* Assignment *
Filter these entries so that only lines with the word "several" remain.

* Input *
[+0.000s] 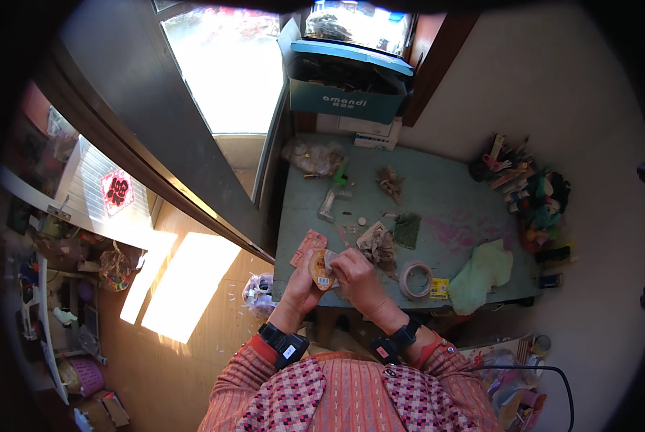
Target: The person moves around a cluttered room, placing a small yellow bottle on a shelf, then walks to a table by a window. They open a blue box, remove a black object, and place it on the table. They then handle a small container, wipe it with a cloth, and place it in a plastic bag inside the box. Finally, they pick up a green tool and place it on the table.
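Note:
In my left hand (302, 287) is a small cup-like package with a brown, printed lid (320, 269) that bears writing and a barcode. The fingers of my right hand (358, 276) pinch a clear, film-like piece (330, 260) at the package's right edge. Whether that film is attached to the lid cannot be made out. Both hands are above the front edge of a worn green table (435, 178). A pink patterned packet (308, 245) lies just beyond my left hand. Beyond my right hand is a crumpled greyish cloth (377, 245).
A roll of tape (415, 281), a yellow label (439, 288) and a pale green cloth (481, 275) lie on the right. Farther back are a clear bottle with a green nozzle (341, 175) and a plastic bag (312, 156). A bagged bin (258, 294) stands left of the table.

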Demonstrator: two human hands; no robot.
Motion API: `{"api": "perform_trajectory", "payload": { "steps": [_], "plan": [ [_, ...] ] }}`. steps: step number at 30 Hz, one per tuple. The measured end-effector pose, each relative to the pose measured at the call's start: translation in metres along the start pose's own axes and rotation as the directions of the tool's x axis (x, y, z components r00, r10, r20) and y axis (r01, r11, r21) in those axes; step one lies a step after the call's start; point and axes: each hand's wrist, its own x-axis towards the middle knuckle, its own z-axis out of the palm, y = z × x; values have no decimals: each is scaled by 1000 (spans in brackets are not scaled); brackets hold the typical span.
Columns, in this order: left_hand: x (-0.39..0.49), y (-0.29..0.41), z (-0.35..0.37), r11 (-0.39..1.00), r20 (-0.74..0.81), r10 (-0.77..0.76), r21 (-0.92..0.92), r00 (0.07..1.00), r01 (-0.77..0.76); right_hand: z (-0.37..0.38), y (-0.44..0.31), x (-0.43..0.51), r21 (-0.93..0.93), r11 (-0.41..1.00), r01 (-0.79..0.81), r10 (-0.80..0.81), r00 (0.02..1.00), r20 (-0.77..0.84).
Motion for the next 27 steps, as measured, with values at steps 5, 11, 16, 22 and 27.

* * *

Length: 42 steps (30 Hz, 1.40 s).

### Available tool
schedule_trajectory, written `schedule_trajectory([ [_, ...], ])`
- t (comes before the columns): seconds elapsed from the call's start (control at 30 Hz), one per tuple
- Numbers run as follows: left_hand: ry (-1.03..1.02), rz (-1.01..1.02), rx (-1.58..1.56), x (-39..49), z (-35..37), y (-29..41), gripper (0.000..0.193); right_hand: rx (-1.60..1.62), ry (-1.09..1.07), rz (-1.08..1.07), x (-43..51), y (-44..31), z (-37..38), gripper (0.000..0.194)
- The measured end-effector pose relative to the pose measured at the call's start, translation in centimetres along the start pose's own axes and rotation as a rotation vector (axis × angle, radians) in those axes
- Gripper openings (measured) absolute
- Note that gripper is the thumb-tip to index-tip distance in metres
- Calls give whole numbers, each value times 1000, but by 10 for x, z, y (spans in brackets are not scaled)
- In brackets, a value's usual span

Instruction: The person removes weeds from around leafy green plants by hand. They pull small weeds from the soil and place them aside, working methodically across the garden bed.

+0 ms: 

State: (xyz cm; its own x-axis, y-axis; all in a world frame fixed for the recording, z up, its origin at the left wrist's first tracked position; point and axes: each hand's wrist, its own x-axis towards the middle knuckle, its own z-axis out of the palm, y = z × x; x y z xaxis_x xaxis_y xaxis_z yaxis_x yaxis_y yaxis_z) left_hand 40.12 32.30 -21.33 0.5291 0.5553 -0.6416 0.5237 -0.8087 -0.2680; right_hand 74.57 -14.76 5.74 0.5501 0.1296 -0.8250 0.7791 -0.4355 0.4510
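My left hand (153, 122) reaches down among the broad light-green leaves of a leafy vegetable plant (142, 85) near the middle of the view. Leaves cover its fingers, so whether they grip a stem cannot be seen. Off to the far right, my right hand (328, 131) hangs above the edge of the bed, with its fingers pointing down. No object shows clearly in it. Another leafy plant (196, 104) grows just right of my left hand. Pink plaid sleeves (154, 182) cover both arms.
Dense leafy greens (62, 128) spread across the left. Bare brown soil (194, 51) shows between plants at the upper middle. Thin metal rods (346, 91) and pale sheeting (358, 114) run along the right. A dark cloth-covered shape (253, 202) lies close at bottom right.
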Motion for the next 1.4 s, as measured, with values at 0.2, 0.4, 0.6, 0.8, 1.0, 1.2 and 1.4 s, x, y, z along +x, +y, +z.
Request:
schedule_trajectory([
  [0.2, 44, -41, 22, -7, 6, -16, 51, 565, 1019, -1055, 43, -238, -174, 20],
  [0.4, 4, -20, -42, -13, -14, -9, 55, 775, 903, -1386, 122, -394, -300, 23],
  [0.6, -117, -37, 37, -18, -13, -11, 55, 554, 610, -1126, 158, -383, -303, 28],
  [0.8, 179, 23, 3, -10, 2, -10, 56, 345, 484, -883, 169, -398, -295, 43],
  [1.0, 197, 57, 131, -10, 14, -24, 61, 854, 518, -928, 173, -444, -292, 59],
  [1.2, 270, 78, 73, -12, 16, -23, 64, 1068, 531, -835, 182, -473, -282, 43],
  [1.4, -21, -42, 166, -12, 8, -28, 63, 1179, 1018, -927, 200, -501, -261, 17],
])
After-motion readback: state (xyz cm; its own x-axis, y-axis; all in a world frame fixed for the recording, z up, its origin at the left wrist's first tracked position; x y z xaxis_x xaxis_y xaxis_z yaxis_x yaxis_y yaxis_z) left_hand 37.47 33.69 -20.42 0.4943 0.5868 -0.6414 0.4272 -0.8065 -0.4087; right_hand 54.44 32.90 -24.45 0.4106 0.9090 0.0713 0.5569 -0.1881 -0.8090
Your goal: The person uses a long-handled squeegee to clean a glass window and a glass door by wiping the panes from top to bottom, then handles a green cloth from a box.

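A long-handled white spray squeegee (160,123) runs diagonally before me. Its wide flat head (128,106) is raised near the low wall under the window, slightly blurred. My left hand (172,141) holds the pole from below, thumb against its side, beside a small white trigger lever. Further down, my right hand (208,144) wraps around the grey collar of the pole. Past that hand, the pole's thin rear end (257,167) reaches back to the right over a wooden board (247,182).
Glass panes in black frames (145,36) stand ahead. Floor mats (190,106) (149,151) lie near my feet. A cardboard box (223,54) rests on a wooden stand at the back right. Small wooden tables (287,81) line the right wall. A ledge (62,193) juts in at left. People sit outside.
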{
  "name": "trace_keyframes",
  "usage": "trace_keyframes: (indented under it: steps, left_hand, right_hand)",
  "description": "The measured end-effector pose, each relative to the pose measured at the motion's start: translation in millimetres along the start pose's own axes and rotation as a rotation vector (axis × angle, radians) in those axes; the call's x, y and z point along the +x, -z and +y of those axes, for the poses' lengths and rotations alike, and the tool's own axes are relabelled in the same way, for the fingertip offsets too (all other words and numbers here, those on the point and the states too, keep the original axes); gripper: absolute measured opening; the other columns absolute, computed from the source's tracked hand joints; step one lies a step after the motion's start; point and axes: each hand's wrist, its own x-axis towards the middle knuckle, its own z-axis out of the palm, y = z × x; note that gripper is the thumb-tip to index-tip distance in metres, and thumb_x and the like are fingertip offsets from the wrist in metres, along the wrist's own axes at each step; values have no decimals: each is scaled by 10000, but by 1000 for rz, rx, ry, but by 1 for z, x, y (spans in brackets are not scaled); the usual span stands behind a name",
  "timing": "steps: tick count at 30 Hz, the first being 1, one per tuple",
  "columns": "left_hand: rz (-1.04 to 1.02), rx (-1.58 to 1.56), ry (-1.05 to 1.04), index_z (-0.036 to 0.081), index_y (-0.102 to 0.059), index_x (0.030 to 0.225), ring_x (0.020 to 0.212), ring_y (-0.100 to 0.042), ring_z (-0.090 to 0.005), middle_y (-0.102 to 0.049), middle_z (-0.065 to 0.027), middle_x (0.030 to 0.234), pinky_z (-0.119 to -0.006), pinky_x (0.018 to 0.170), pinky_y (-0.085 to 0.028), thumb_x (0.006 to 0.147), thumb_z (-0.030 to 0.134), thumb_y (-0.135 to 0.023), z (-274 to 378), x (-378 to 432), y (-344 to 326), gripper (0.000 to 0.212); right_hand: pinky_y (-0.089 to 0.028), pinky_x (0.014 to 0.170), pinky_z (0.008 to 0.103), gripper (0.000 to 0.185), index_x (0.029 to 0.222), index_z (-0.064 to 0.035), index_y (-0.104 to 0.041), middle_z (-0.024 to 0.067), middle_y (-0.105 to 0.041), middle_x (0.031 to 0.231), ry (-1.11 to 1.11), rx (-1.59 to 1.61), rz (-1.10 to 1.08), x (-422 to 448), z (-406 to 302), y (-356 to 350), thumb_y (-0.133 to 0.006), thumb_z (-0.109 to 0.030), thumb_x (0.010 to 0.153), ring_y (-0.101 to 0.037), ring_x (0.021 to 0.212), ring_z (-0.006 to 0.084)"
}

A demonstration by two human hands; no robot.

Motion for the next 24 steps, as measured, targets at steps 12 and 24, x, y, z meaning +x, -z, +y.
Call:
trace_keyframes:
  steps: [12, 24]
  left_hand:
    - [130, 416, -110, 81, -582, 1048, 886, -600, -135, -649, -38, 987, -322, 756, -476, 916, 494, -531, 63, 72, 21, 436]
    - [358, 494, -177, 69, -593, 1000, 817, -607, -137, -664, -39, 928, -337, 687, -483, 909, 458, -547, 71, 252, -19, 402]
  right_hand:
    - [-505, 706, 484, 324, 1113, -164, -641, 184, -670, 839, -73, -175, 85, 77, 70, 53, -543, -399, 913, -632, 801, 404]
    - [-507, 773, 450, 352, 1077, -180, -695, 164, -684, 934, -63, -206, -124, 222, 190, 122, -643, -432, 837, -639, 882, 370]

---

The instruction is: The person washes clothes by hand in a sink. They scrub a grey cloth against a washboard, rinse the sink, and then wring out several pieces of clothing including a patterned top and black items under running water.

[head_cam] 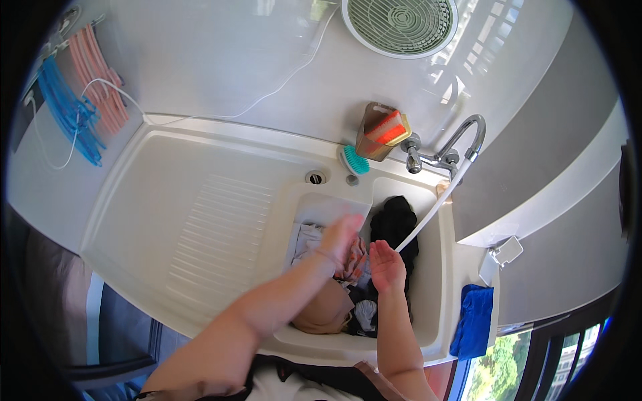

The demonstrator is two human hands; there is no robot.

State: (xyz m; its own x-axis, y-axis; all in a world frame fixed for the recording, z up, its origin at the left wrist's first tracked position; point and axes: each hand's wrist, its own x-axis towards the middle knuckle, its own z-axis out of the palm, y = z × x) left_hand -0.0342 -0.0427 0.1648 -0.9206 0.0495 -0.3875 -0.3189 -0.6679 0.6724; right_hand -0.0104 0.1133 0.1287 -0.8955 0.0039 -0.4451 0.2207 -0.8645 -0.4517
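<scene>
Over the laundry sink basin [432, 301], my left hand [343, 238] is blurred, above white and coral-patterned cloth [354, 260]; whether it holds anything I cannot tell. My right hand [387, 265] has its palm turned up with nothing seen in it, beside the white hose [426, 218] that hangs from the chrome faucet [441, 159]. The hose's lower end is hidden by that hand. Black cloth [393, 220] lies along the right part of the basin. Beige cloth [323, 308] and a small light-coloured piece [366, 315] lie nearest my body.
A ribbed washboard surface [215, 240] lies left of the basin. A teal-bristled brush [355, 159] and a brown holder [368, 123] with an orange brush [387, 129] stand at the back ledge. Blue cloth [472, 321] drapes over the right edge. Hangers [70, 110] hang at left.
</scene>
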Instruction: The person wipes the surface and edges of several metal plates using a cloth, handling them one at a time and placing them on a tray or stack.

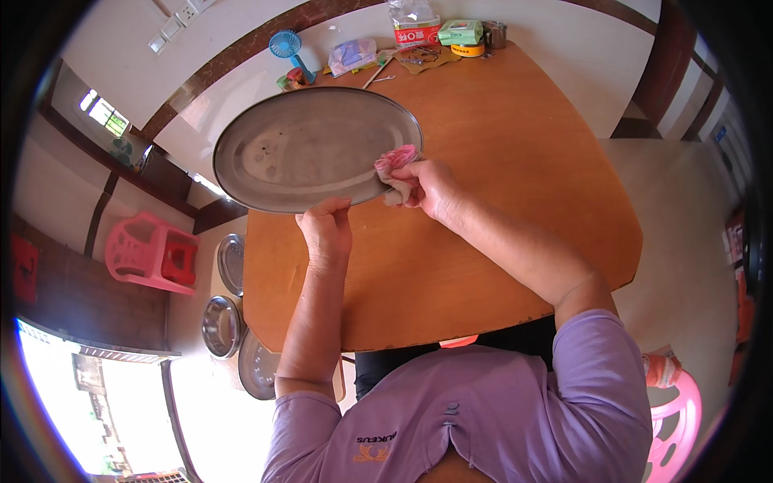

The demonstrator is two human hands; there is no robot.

* Exercise response *
The instruction is: The person washes clothes by hand in a sink. They scrub a grey cloth against a washboard, rinse the sink, and then wring out several pieces of clothing including a patterned top and black items under running water.
Instruction: The person wipes the surface and edges of several metal plates using a cloth, handling them one at a time and placing them on a tray or stack.

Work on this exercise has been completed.